Directions — Below are the records; copy each line in which "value" occurs.

Data excerpts —
# # # #

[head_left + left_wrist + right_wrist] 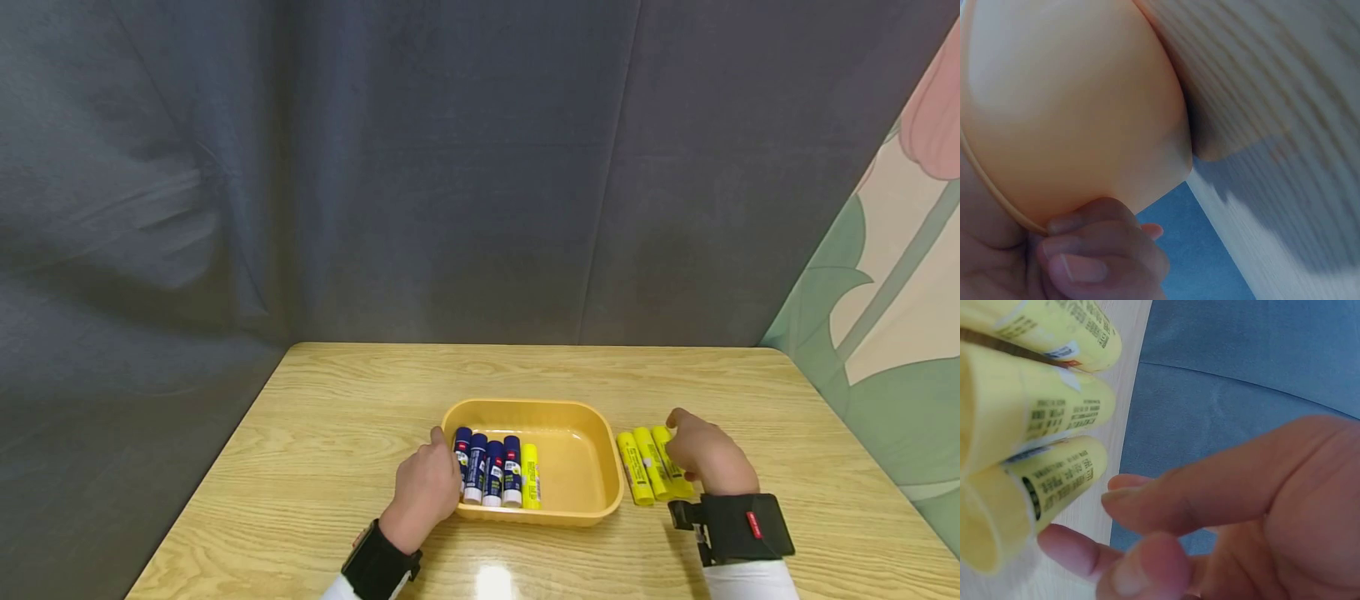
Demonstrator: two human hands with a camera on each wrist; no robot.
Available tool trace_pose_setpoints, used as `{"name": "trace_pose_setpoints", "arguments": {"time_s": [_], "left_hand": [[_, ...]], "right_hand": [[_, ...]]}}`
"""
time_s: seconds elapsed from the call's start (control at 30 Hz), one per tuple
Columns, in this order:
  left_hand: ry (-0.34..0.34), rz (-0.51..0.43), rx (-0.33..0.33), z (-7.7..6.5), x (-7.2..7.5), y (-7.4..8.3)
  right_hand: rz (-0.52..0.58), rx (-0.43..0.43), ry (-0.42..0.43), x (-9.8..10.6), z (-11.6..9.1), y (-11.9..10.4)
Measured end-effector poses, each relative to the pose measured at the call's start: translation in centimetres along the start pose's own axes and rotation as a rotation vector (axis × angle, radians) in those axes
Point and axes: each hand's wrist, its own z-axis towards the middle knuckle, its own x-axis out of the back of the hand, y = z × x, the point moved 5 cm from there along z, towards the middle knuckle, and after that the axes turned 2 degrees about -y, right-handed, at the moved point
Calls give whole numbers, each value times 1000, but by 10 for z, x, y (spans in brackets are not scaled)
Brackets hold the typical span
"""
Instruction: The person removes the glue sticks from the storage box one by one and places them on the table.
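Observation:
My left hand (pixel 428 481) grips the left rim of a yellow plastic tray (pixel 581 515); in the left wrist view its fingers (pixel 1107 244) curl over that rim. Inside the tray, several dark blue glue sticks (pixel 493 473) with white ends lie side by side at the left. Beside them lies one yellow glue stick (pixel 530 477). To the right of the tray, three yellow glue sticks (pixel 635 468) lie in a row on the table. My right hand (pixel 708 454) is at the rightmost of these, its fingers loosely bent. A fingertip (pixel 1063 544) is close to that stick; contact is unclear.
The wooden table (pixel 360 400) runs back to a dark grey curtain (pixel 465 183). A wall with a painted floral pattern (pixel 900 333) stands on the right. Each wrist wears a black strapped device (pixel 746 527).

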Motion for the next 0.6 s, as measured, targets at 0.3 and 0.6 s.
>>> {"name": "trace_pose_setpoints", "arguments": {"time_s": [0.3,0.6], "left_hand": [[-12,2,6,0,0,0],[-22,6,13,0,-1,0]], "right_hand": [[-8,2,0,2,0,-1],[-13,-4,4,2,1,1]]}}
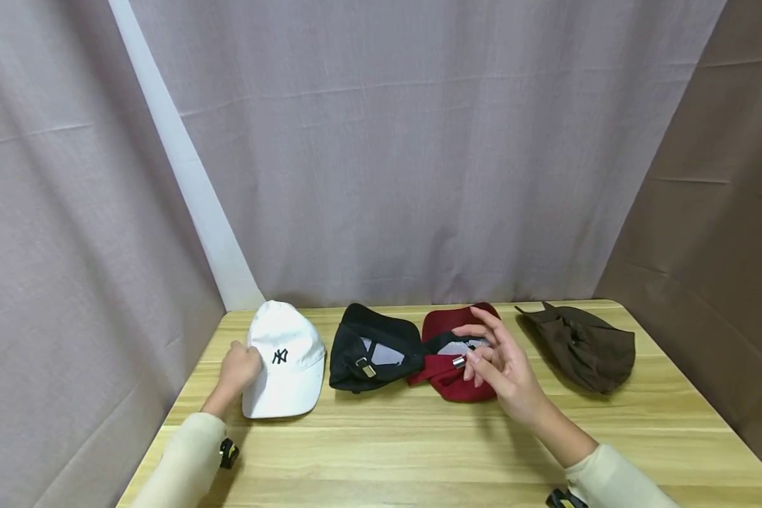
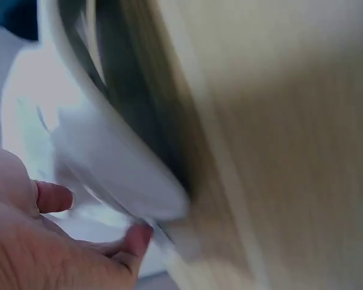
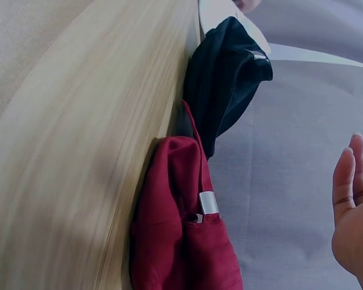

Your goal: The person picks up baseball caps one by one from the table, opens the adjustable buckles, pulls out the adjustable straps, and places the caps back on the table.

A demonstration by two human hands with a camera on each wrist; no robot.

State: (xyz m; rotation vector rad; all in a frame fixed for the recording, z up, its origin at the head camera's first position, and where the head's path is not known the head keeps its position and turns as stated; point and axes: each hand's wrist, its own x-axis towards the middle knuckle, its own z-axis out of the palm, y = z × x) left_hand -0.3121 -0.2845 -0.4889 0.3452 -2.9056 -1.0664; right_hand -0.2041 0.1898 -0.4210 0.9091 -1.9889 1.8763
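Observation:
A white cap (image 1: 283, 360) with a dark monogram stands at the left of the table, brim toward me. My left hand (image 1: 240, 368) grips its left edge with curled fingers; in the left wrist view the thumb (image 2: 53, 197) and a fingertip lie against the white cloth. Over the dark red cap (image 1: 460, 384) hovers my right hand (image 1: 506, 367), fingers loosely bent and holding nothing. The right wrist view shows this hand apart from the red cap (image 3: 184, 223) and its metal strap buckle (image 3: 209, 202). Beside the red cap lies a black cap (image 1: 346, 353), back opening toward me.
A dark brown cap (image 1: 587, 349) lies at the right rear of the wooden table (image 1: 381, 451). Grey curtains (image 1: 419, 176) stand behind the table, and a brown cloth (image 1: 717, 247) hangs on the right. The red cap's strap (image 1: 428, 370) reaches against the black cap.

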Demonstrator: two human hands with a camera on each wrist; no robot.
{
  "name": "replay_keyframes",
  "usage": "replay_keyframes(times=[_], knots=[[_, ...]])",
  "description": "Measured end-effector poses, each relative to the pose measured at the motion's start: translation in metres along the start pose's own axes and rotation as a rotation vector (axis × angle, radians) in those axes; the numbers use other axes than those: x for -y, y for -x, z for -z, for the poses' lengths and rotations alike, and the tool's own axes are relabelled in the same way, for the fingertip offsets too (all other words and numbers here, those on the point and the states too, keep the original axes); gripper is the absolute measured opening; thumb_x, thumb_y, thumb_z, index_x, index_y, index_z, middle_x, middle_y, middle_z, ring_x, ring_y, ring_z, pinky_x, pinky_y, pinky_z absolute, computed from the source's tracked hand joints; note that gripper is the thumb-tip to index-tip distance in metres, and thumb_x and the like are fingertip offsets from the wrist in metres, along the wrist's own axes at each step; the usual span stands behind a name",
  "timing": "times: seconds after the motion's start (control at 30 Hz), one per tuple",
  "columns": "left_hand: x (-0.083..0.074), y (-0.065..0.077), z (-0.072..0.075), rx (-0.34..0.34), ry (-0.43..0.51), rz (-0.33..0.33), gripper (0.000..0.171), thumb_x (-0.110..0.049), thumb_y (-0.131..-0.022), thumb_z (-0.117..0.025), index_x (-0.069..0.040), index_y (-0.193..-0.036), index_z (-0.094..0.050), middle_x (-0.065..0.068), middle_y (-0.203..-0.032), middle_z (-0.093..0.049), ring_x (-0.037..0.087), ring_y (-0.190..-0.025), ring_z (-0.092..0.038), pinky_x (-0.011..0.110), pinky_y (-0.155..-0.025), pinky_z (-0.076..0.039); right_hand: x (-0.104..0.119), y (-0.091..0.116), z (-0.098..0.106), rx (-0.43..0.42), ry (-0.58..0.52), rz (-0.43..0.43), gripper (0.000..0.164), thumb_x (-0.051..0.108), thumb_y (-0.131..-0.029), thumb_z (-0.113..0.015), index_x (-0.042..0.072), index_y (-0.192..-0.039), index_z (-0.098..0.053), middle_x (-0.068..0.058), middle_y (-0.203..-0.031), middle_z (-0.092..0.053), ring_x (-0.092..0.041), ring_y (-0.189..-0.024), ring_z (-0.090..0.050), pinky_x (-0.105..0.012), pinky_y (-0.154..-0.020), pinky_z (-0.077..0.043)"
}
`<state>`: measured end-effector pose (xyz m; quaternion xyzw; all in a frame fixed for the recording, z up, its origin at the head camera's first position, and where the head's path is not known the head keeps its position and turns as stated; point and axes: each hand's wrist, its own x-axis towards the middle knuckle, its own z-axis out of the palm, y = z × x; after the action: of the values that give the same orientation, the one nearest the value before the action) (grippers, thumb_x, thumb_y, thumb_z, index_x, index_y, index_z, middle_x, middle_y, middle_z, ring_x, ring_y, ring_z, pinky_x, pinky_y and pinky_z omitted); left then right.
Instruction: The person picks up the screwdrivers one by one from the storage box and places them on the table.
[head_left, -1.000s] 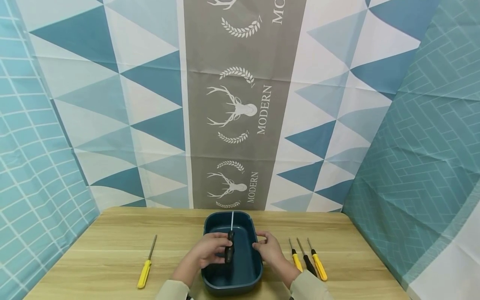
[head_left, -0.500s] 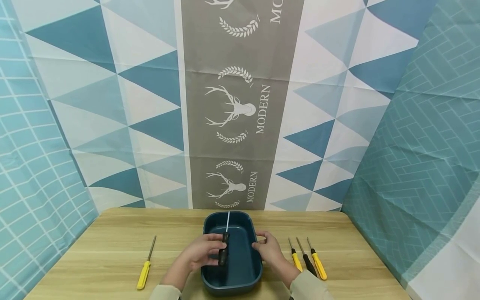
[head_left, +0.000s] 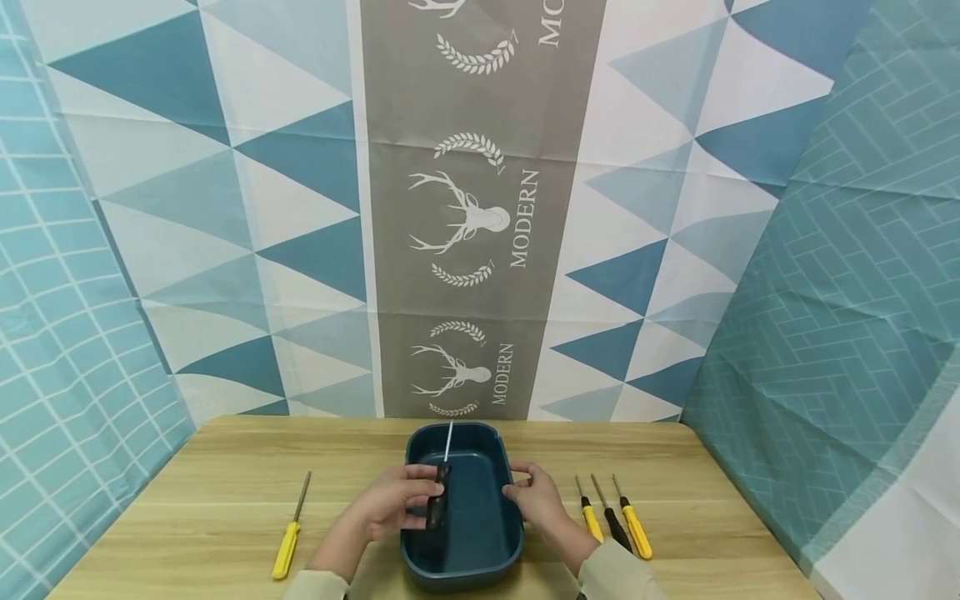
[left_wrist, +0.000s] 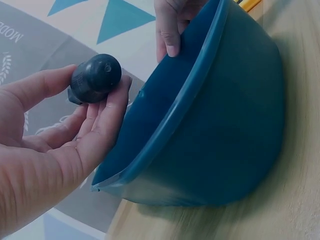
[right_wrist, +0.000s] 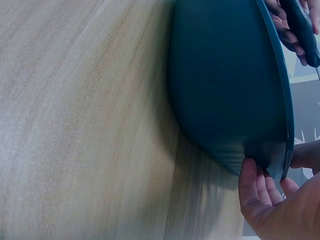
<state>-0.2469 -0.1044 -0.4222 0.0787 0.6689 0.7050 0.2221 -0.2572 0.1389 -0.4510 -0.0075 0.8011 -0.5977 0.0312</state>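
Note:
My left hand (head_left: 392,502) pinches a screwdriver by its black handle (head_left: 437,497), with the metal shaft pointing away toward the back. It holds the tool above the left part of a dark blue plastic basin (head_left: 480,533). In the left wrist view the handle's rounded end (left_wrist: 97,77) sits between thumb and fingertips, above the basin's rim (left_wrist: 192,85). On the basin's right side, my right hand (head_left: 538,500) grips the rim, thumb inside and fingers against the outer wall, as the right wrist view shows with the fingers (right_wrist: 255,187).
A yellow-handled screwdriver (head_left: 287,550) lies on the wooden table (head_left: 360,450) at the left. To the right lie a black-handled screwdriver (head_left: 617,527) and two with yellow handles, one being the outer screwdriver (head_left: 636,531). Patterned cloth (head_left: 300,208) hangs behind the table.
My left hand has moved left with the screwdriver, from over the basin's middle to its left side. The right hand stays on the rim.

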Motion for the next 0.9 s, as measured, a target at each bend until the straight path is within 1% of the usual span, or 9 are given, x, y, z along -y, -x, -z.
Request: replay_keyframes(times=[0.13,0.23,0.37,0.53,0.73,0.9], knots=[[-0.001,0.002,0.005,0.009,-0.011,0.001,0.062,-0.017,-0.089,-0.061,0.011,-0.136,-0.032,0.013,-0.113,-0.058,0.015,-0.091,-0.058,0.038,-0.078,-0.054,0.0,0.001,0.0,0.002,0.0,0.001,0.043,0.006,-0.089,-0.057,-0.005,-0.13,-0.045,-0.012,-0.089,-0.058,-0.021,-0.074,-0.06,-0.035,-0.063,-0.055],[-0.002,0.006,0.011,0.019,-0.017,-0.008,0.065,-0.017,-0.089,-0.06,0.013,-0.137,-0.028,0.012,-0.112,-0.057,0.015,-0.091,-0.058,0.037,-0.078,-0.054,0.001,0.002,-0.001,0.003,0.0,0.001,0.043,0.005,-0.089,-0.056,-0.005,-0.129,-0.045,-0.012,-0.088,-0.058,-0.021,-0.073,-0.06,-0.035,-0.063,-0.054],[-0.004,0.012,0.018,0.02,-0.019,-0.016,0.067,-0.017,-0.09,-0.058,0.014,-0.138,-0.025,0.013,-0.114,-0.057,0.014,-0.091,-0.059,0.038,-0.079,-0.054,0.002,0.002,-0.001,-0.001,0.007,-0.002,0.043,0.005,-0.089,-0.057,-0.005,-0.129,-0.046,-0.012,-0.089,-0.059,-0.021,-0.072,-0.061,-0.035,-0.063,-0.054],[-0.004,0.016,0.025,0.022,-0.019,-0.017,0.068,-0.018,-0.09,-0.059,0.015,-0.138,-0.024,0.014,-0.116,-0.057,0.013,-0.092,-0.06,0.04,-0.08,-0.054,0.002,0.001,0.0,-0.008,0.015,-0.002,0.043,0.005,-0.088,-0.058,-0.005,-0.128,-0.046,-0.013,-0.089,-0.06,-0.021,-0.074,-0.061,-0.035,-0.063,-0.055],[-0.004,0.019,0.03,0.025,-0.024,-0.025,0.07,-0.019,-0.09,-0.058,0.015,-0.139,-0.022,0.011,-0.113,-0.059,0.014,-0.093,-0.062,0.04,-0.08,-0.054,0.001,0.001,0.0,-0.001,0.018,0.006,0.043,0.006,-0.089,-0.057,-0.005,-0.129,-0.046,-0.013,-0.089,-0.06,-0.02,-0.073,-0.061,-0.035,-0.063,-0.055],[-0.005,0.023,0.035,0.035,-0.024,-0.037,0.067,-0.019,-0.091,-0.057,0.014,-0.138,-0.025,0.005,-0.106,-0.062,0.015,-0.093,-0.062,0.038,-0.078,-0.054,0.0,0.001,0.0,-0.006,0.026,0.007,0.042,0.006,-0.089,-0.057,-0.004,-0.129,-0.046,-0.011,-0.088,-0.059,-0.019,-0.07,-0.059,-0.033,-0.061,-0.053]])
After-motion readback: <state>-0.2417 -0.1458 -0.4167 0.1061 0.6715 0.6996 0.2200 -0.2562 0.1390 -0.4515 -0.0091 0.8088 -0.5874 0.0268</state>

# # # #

The completed task —
Calls give whole numbers, each value times 1000, but by 10 for z, x, y (spans in brackets are not scaled)
`<state>`: measured end-effector pose (xyz m; quaternion xyzw; all in a frame fixed for the recording, z up, its origin at the head camera's first position, and where the head's path is not known the head keeps its position and turns as stated; point and axes: each hand's wrist, its own x-axis towards the middle knuckle, its own z-axis out of the palm, y = z × x; after the action: of the values that give the same orientation, the one nearest the value before the action) (grippers, thumb_x, thumb_y, thumb_z, index_x, index_y, index_z, middle_x, middle_y, middle_z, ring_x, ring_y, ring_z, pinky_x, pinky_y and pinky_z omitted); left then right.

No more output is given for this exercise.